Supremely Partisan: How Raw Politics Tips the Scales in the United States Supreme Court
by James D. Zirin
(Rowman and Littlefield. $28 – €26 approximately)
In the United States, the Supreme Court is ‘the umpire’. The nine lifetime appointees who serve on the court of last resort take decisions that change the course of American history.
But the Court does not enjoy the confidence of the America people.
Divided as it is between liberals and conservatives, it tends to issue majority rulings rather than speak with one authoritative voice.
Disagreement among the Justices only serves to undermine their authority.
Worse still, most people believe that the Justices are not objective interpreters of the constitution. In his erudite, revealing book lawyer James Zirin often quotes the late Justice Antonin Scalia, one of the most eloquent – and conservative – judges ever to sit on the Court. Its members, Scalia acknowledged, “have been known to be politically partisan”.
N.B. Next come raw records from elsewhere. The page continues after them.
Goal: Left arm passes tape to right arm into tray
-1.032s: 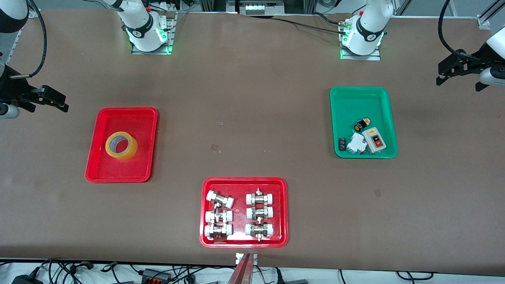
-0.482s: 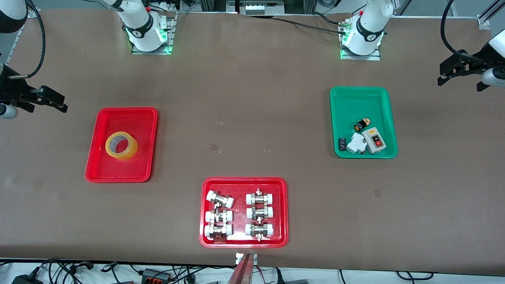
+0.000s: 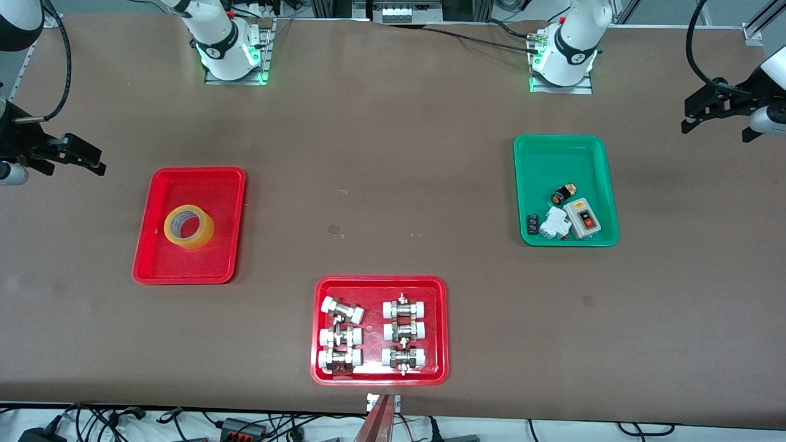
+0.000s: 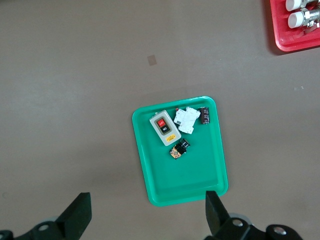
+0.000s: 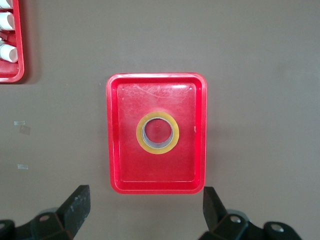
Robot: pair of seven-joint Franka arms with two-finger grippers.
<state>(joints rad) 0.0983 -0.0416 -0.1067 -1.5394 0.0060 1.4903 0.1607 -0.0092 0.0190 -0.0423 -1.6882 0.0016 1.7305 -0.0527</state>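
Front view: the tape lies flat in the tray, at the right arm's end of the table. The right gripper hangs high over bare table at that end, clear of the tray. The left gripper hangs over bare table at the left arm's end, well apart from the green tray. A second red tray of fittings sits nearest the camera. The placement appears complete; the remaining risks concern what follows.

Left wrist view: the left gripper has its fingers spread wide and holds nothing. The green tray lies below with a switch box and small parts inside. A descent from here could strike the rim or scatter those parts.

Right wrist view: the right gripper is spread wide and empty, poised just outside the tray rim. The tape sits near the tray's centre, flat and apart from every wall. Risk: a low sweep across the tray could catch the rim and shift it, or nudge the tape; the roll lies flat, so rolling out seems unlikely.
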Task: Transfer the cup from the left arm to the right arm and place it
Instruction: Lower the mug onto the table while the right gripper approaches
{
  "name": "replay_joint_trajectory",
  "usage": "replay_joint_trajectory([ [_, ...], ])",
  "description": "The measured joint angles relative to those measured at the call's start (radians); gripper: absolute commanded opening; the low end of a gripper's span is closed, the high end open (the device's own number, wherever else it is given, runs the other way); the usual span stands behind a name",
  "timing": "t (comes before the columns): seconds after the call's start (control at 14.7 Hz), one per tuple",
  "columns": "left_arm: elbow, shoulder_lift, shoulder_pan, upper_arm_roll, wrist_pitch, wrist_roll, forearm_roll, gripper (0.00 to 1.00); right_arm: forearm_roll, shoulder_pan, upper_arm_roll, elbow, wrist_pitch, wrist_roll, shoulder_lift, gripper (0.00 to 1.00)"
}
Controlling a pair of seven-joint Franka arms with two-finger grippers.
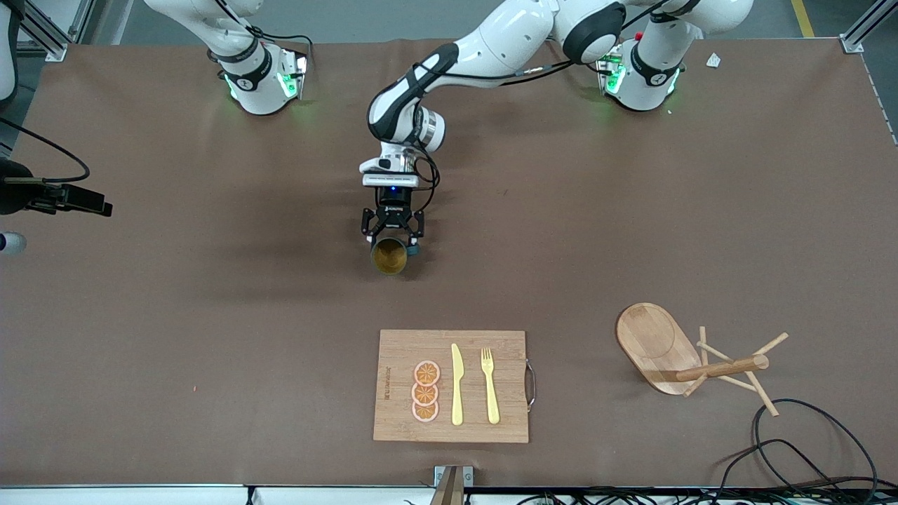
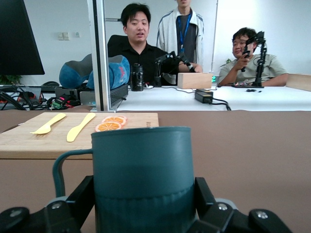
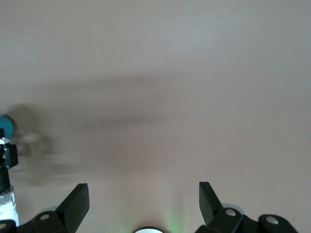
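The cup (image 1: 389, 256) is a dark teal mug held on its side, its yellowish-brown inside facing the front camera. My left gripper (image 1: 391, 238) is shut on the cup's body, above the middle of the table. In the left wrist view the cup (image 2: 143, 165) fills the space between the fingers (image 2: 81, 194), and its loop handle (image 2: 58, 167) sticks out to one side. My right gripper (image 3: 144, 191) is open with nothing between its fingers and looks down on bare brown table. It does not show in the front view.
A wooden cutting board (image 1: 505, 344) lies nearer the front camera than the cup, carrying orange slices (image 1: 425, 391), a yellow knife (image 1: 457, 384) and a fork (image 1: 490, 386). A wooden mug rack (image 1: 691, 358) lies tipped toward the left arm's end, with cables (image 1: 807, 449) beside it.
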Motion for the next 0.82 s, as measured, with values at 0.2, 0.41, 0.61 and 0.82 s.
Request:
replay_joint_trajectory([
  [0.2,-0.008,0.018,-0.029,0.001,-0.039,-0.005,0.01,0.68,0.0,0.0,0.001,-0.002,0.001,0.041,0.0,1.0],
  [0.41,-0.01,0.03,-0.047,0.002,-0.067,-0.008,0.018,0.68,0.003,0.012,0.011,-0.009,0.006,0.117,0.001,1.0],
  [0.61,-0.011,0.037,-0.059,0.003,-0.083,-0.011,0.019,1.0,0.005,0.053,0.018,-0.039,0.054,0.212,0.003,1.0],
  [0.82,-0.012,0.044,-0.076,0.001,-0.092,-0.042,0.019,1.0,0.007,0.116,0.021,-0.092,0.112,0.348,0.006,1.0],
])
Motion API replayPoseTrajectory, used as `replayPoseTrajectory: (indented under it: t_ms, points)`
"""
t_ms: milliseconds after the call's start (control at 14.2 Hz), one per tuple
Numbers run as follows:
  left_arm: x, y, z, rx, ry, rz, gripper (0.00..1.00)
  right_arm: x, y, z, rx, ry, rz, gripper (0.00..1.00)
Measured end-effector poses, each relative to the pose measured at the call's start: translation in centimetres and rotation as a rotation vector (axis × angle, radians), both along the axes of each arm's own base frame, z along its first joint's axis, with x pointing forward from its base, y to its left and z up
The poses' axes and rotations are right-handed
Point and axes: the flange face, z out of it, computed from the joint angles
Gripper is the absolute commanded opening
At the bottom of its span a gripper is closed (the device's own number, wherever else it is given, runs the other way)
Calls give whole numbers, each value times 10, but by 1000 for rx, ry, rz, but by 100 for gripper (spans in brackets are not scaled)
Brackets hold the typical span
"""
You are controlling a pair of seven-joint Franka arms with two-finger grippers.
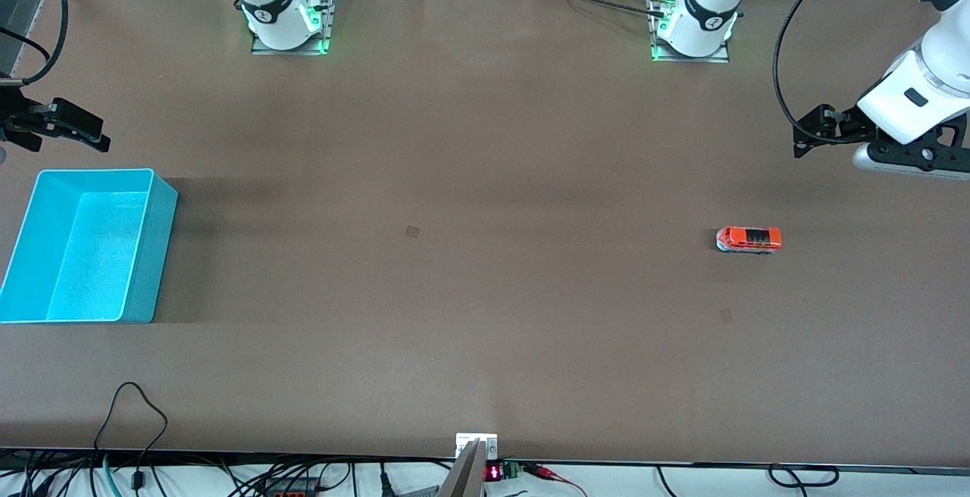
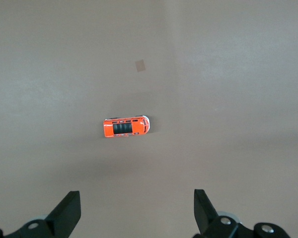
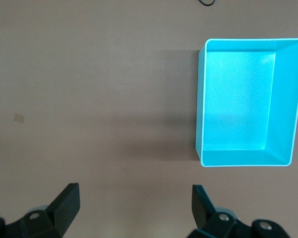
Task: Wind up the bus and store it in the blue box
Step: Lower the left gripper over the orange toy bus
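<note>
Since the bus (image 1: 749,240) looks light, rigid and slick — alone on the table (image 1: 485,292) toward the left arm's end, well apart from the blue box (image 1: 155,254) — its long sides suit gripping; left gripper (image 2: 134,210) and right gripper (image 3: 134,208) hover wide open.

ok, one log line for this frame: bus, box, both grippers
bus: on table, untouched | blue box: empty | left gripper: open, over table beside bus | right gripper: open, beside box

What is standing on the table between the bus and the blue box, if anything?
Nothing visible. The bus sits toward the left arm's end and the blue box toward the right arm's end, with only bare table between. Both hands, left and right, hover open.
</note>
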Motion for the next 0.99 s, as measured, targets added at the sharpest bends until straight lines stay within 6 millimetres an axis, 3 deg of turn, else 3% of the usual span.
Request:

When it comes to appointments to the Court politicians are more interested in a lawyer’s views than in his ability. An ‘ethnic calculus’ also operates: politicians widely accept for instance that a black person must occupy at least one of the nine seats. George H. W. Bush elevated a black lawyer, Clarence Thomas, to the Court in 1991 in what Zirin considers to be one of the most glaringly partisan appointments.
Thomas was not an outstanding lawyer, but he was the right colour, and he said the right things.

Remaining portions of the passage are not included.